This same mechanism is supported by the GNUstep runtime, along with some optimization passes that will automatically insert the caching based on some heuristics. For example, if you have a loop, then the compiler will cache method lookups within the loop between loop iterations. Testing this showed that the cost of a message send dropped to around 50 percent more than the cost of a function call. The cache checking is also cheaper in terms of TLB (translation lookaside buffer) and cache usage than the full lookup, so the improvement outside of microbenchmarks is likely to be even greater.


One of the main motivations for allowing objects to have their own lookup mechanism was the desire to allow multiple object models to coexist. In practice this was rarely useful, and the extra overhead on every call was not worth it.

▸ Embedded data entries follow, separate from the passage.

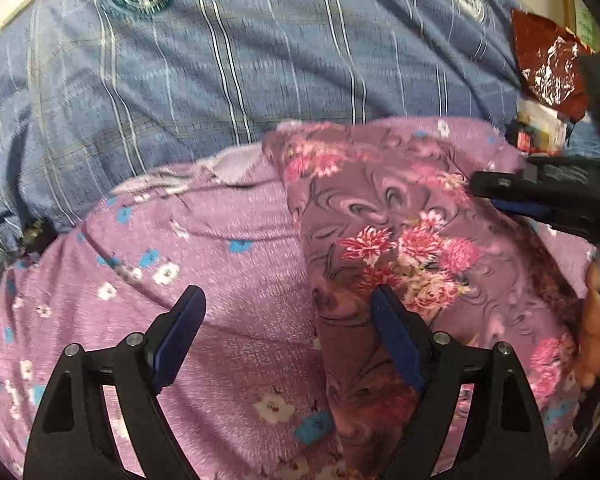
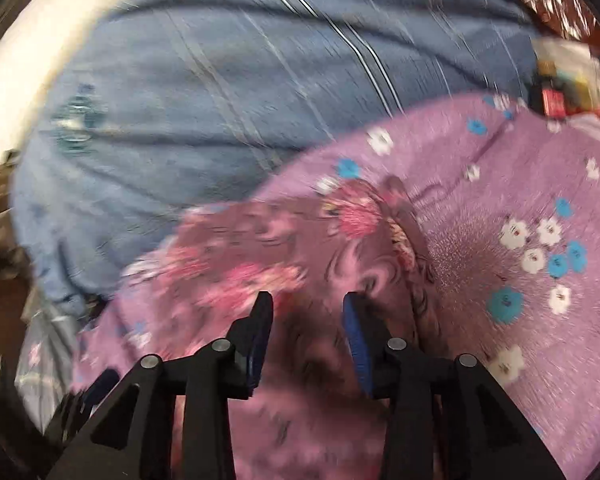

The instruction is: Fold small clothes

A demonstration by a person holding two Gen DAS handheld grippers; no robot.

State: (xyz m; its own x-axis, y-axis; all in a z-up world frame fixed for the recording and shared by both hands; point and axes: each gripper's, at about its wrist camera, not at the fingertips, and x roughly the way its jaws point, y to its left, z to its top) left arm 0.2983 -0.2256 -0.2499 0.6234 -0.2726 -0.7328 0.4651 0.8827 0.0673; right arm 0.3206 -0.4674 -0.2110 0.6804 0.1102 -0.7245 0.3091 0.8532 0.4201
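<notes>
Here both the left gripper (image 1: 286, 300) and right gripper (image 2: 308, 306) gape above the blurred floral garment (image 1: 380, 208).

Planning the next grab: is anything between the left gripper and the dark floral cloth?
Nothing visible does. The left gripper hangs open right over the dark floral cloth, which lies on the lilac flowered garment. The right gripper reaches in at its far right edge, off that path.

Each hand-held gripper (image 1: 284, 312) (image 2: 306, 320) has black angular arms, silver round screws and blue finger pads (image 1: 178, 340), with bare skin-toned fingers (image 1: 598, 332) at three o'clock.
</notes>
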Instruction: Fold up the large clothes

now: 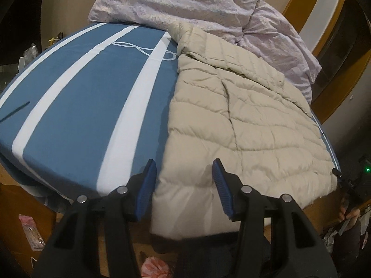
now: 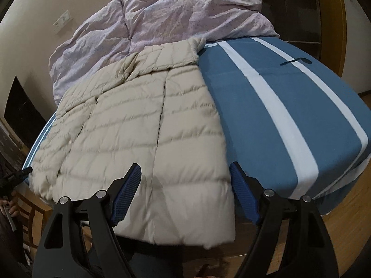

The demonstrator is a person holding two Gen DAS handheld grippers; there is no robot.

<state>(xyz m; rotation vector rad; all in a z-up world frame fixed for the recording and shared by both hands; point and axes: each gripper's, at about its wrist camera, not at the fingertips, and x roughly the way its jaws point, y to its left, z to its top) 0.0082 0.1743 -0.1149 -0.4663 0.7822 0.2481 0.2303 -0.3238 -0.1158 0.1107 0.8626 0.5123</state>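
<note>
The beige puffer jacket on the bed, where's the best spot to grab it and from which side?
Probably the hem of the beige puffer jacket, where it hangs past the near bed edge. It is free there, so come in level from the foot of the bed with the open left gripper.

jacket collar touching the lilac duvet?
Touching. The right wrist view shows the beige puffer jacket lying with its collar end overlapping the lilac duvet, no blue sheet between them; the left wrist view agrees.
</note>
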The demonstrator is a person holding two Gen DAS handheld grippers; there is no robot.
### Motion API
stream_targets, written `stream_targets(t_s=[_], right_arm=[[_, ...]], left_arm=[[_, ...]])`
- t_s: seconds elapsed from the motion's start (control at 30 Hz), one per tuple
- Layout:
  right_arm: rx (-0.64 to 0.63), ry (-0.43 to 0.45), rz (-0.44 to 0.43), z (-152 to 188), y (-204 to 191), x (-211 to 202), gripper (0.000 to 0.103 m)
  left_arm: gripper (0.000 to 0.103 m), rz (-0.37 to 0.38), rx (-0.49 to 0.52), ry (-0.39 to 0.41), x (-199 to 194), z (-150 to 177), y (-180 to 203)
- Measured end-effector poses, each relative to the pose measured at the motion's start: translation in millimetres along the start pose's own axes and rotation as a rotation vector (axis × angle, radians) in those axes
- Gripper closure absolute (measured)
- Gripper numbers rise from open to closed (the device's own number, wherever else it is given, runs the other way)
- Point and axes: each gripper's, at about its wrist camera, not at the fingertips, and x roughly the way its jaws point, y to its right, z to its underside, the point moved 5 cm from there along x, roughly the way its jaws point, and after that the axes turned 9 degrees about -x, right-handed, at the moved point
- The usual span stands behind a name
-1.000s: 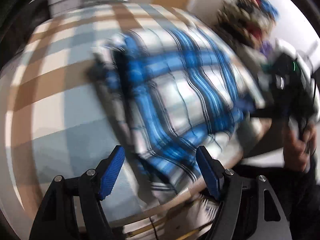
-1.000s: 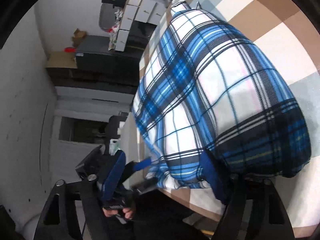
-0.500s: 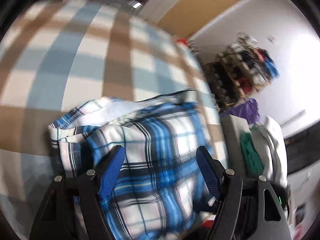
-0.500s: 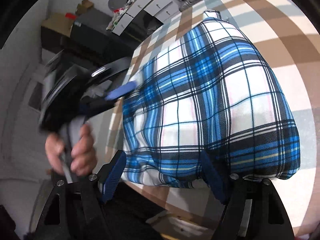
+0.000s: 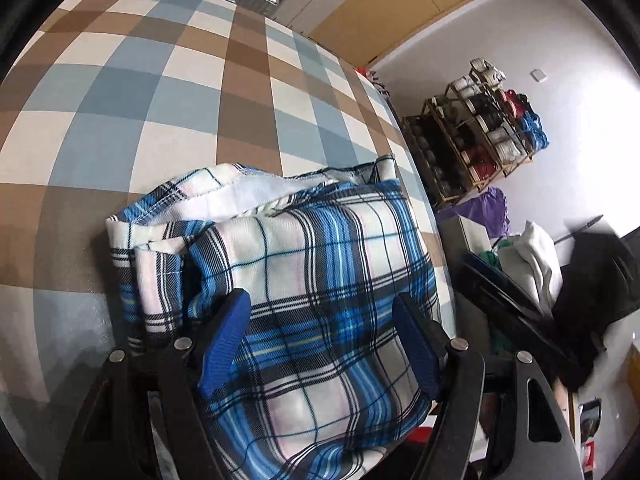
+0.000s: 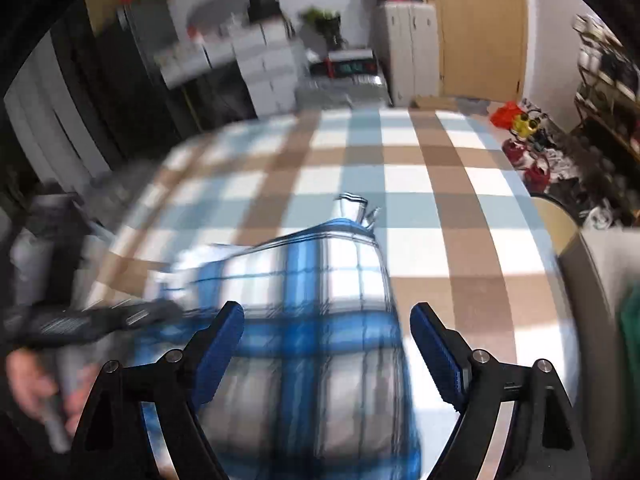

Similar mechanisms can be implemented via the second-chance dispatch system, where a failed method lookup calls a standard method allowing forwarding and so on. We did, however, make one change to the lookup that could be shared among multiple languages: adding support for small objects.

Most Smalltalk implementations have a SmallInt class, which hides an integer inside an object pointer. The new runtime supports one such class on 32-bit systems and seven on 64-bit systems. The runtime does not define the semantics of these classes, but the method lookup simply loads the class from a table if the low bits are not 0.

The GNUstep runtime is designed with practical, measurable performance in mind, unlike the Étoilé runtime, which was designed for flexibility and theoretical performance. After some testing, we determined that it was worth adopting NeXT’s approach of implementing a single-step objc_msgSend() function. This cannot be implemented in C, because it must call the looked-up function with all of the arguments that it is passed; therefore, it must be implemented in assembly.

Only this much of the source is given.